La final del Mundial 2026 ya genera polémica por los precios extremos de sus boletos, luego de que en el portal oficial de reventa de la FIFA aparecieran entradas con un valor de hasta 2 millones 299 mil 998 dólares por asiento.
Se trata de cuatro lugares de Categoría 1 para el partido decisivo programado el 19 de julio en el MetLife Stadium, una cifra que ha provocado críticas por convertir el evento deportivo en un espectáculo reservado para unos cuantos.
De acuerdo con reportes internacionales, otros asientos ubicados en la misma zona, detrás de las porterías, se ofertan por poco más de 16 mil dólares, lo que evidencia la enorme diferencia dentro del mercado de reventa autorizado por la propia FIFA.
El organismo no solo permite estas operaciones, sino que además obtiene ganancias directas, ya que cobra una comisión del 15 por ciento tanto al vendedor como al comprador en cada transacción realizada dentro de su plataforma oficial.
Esto significa que si uno solo de estos boletos millonarios se vende, la FIFA podría recibir cerca de 600 mil dólares únicamente en comisiones.
La situación cambia dependiendo del país sede. Mientras en Estados Unidos y Canadá la reventa premium funciona bajo esquemas de precios variables de mercado, en México las leyes impiden que los boletos se revendan por encima de su precio original.
Por ello, los partidos disputados en territorio mexicano operan bajo una plataforma distinta, donde las entradas solo pueden ofrecerse al precio nominal o incluso por debajo de este.
Ante las críticas por el alza de precios y problemas técnicos en la venta de entradas, el presidente de la FIFA, Gianni Infantino, defendió el modelo económico al asegurar que los ingresos obtenidos se reinvierten en el desarrollo del futbol mundial.
También lee: Sheinbaum destaca baja en percepción de inseguridad en México durante 2026
El directivo afirmó que la FIFA es una organización sin fines de lucro y sostuvo que gran parte de sus recursos sirven para apoyar a federaciones de países donde el futbol depende de subsidios internacionales.

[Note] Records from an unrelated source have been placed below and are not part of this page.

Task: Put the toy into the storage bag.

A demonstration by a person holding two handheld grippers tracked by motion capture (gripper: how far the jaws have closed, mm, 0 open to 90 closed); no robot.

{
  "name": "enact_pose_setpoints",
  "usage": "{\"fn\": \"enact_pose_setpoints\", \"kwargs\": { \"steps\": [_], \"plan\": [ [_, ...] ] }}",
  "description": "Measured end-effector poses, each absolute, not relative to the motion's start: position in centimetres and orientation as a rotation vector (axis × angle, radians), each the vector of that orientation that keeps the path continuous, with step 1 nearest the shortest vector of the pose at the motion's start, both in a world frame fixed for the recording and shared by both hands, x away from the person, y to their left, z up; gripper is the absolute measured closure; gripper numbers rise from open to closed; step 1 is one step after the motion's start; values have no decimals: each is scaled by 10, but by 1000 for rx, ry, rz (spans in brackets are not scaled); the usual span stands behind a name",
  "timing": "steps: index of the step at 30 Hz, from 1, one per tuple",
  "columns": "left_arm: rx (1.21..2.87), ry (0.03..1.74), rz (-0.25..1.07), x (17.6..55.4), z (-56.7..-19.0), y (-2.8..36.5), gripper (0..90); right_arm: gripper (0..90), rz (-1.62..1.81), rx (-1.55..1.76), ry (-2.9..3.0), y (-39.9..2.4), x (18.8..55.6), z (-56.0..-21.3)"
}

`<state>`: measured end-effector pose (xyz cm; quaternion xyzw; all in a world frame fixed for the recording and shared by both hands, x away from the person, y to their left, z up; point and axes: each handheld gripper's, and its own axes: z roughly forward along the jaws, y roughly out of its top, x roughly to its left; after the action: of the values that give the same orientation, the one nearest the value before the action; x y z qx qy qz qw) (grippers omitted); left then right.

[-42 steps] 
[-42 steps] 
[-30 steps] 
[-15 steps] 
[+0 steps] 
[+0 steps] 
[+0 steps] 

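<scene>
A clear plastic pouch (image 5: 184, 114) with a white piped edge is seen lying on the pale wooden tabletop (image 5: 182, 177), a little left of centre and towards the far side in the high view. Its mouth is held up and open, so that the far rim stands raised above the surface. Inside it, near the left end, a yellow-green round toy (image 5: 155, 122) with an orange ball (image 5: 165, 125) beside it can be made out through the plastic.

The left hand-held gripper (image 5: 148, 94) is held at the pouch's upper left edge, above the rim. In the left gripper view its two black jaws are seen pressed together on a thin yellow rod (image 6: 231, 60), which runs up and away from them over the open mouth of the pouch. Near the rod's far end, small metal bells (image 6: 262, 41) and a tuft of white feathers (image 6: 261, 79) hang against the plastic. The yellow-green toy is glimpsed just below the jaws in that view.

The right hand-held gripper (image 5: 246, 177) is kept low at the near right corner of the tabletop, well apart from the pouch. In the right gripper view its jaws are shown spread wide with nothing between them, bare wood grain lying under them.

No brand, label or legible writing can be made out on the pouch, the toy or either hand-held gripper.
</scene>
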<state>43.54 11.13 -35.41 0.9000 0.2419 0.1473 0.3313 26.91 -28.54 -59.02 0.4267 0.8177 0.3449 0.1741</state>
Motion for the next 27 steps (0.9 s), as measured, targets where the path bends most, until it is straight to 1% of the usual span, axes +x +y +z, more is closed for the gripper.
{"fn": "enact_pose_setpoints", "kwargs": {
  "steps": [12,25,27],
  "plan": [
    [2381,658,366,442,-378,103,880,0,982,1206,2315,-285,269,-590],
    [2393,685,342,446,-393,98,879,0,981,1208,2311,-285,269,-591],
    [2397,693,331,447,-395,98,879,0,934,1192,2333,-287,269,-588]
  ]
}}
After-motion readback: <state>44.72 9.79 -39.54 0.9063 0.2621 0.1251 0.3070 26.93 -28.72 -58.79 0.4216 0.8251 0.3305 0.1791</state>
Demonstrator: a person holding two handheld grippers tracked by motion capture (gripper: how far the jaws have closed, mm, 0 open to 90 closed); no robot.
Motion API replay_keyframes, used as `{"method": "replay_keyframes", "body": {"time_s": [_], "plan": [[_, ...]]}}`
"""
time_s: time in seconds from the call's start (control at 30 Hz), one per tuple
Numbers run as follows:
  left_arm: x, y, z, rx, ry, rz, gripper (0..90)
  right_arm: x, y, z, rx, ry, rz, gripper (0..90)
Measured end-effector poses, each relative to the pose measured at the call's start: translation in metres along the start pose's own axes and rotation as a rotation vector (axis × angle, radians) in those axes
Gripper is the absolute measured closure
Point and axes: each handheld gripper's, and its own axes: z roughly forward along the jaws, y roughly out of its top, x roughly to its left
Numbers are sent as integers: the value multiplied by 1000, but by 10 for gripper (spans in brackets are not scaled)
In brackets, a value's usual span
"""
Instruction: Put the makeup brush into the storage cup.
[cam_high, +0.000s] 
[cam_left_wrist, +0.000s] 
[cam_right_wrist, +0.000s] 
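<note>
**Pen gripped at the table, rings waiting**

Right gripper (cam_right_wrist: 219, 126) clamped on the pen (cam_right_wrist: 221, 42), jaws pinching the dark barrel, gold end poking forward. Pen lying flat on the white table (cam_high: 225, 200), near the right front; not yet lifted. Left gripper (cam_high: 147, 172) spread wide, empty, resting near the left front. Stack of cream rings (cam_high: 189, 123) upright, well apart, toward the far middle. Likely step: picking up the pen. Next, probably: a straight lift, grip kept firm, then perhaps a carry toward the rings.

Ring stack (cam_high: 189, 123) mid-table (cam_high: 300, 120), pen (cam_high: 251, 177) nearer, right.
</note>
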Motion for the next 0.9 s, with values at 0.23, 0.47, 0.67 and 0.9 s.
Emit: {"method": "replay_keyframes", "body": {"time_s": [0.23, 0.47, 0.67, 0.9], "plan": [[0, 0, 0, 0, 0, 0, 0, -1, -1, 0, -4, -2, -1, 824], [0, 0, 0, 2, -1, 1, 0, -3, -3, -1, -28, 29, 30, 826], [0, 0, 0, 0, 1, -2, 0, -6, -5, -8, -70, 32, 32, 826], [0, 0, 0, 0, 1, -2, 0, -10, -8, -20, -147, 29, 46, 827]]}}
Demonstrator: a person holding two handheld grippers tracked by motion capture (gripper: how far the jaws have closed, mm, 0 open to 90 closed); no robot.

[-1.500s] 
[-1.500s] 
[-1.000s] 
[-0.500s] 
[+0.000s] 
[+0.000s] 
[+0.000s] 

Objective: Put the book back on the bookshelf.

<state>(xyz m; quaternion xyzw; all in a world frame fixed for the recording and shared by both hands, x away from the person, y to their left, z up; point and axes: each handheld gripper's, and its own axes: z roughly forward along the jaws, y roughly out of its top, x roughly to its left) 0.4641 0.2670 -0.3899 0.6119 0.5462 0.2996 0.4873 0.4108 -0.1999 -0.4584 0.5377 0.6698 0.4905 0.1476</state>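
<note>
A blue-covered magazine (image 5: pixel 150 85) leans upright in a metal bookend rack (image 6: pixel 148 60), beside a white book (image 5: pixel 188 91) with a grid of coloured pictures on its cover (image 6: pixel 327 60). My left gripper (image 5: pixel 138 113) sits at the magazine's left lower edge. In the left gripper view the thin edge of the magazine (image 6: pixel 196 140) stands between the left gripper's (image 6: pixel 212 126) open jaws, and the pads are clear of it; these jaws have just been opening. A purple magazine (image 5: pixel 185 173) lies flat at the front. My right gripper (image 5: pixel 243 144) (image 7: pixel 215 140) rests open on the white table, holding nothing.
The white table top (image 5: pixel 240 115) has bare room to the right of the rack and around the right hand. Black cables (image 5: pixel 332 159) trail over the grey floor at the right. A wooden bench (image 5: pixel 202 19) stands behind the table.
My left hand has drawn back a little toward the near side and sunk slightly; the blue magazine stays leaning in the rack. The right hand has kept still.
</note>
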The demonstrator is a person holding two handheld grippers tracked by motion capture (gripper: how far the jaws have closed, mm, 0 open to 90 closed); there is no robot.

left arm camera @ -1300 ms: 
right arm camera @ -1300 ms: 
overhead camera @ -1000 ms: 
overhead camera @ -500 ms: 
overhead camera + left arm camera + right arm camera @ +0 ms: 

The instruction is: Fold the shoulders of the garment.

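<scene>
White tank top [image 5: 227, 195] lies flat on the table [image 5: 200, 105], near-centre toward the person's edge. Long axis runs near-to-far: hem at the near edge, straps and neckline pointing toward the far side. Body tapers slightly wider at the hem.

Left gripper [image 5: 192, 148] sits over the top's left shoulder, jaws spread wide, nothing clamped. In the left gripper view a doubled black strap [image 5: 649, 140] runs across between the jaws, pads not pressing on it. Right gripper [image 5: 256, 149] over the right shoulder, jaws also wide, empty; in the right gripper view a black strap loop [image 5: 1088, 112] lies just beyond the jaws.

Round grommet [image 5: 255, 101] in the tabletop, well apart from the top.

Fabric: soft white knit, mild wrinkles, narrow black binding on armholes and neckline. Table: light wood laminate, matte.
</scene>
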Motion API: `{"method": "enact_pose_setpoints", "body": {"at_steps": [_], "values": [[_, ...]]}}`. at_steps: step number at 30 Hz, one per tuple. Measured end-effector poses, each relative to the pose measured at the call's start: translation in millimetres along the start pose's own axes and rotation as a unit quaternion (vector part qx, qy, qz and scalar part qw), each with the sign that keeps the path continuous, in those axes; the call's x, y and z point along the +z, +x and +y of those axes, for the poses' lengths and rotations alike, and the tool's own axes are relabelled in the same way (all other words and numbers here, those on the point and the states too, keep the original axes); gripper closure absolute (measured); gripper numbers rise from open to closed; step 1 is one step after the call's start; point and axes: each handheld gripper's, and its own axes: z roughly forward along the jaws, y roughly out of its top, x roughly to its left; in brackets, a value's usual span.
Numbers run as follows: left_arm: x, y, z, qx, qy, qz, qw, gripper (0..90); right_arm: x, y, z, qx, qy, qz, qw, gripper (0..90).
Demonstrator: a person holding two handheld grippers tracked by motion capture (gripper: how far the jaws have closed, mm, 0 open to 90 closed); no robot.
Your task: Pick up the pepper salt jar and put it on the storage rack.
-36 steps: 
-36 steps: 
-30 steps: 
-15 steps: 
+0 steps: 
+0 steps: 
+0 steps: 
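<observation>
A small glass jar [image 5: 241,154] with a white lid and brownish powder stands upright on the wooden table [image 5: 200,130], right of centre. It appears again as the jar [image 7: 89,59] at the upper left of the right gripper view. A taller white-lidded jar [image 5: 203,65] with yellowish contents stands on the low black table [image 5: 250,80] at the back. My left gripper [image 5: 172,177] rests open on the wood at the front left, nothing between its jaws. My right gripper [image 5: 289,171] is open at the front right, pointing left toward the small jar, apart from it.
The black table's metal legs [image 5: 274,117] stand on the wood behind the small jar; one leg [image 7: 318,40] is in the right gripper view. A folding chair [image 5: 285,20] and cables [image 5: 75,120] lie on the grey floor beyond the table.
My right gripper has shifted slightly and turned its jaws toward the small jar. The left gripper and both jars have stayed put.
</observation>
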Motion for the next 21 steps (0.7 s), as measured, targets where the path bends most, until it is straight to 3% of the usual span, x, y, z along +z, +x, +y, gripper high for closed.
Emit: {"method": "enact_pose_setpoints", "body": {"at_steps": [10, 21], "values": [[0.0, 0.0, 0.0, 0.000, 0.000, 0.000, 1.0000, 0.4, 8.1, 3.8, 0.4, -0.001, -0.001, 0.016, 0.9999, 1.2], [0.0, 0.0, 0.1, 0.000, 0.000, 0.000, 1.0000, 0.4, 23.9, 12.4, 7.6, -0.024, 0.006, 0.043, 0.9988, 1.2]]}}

Sin embargo, la creación de nuevas categorías premium como la llamada “Categoría Delantera 1” ha reforzado la percepción de que el Mundial 2026 será también el más agresivo en términos de recaudación.
Además del alto costo de los boletos, aficionados enfrentan aumentos importantes en hospedaje, vuelos internos, estacionamientos y transporte privado en las ciudades sede, lo que convierte asistir al torneo en una experiencia cada vez más inaccesible.